Dynamic System Properties and Long Time Series

Abstract

The Correlation integral function method has often been used to analyse the dynamical systems governing turbulent processes in fluid dynamics (Brandstater et al., 1983; Guckenheimer and Buzyna, 1983; Malraison et al., 1983 [74, 201, 322]), series of volcanic eruptions (Sornette et al., 1991; Dubois and Cheminée, 1993 [481, 137]) and climatological time series (Nicolis and Nicolis, 1984 ; Essex et al., 1987 ; Tsonis and Eisner, 1988 [381, 142, 511]). The method is presented in Dubois and Gvishiani (1998) (section 9.2) [134]. The method was recently applied (Beauvais et al., 1998; Aubert et al., 1999; Aubert, 2000 [47, 19, 18]) to daily time series of the Oubangui river discharge. The geometrical organization of the original non-filtered time series in a 2-dimension pseudo-phase space only shows the annual cycle of rising, high, and falling regimes that cannot really account for the underlying dynamical system.

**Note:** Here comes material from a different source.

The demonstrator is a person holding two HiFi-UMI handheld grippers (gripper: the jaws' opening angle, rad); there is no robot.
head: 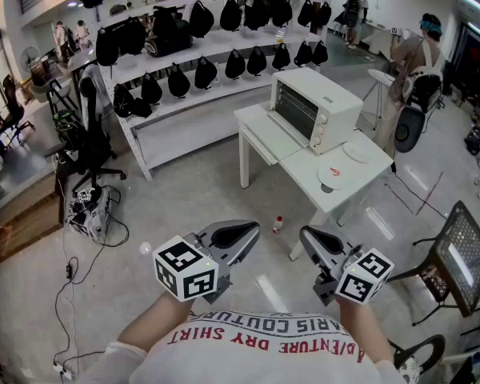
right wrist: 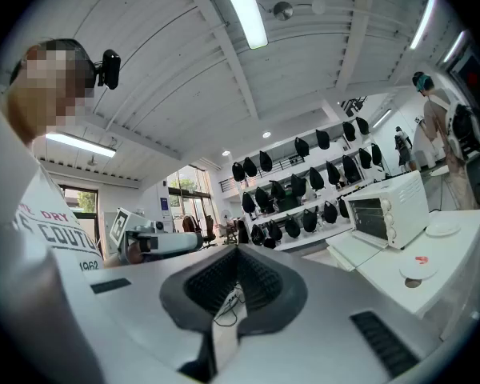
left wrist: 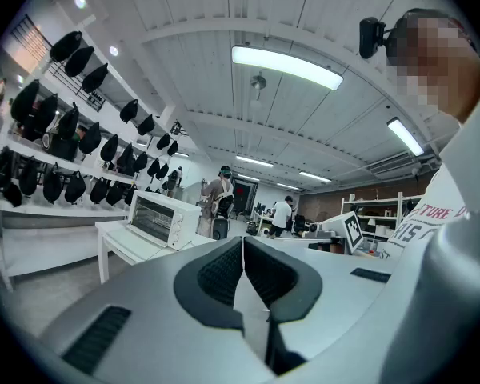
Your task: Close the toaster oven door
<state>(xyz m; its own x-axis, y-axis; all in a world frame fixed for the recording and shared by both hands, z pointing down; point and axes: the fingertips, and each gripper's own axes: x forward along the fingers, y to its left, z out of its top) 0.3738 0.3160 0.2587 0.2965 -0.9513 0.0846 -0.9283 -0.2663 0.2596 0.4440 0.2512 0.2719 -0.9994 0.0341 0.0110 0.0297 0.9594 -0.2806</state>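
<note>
1. The toaster oven sat at the far end of a white counter, well apart from the person, with open floor between. Its door lay dropped flat, facing the shelving side of the room.
2. Left hand-held gripper: jaws pressed together with nothing between them, held level close to the body.
3. Right hand-held gripper: likewise together and empty, just beside the left.
4. A round plate lay on the counter near the oven. It appeared to be no part of the job.
5. Step judged: approach only. The door had not been touched and closing had not begun.
6. The next move likely called for walking up to the door side of the counter, setting a closed jaw tip under the door's free edge, and swinging it up until it seated. A push should do, with no grip needed. Possible risk: shoving the oven back along the counter.
</note>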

Instead, the results obtained on the filtered time series, i.e. free of the annual cycle, indicate that the system is governed by ~ 10 degrees of freedom which may correspond to climatic variables such as the mean annual rainfall, and the intensity, magnitude and duration of rainstorms. The filtered time series is also described by an attractor exhibiting a relatively clear geometrical organization.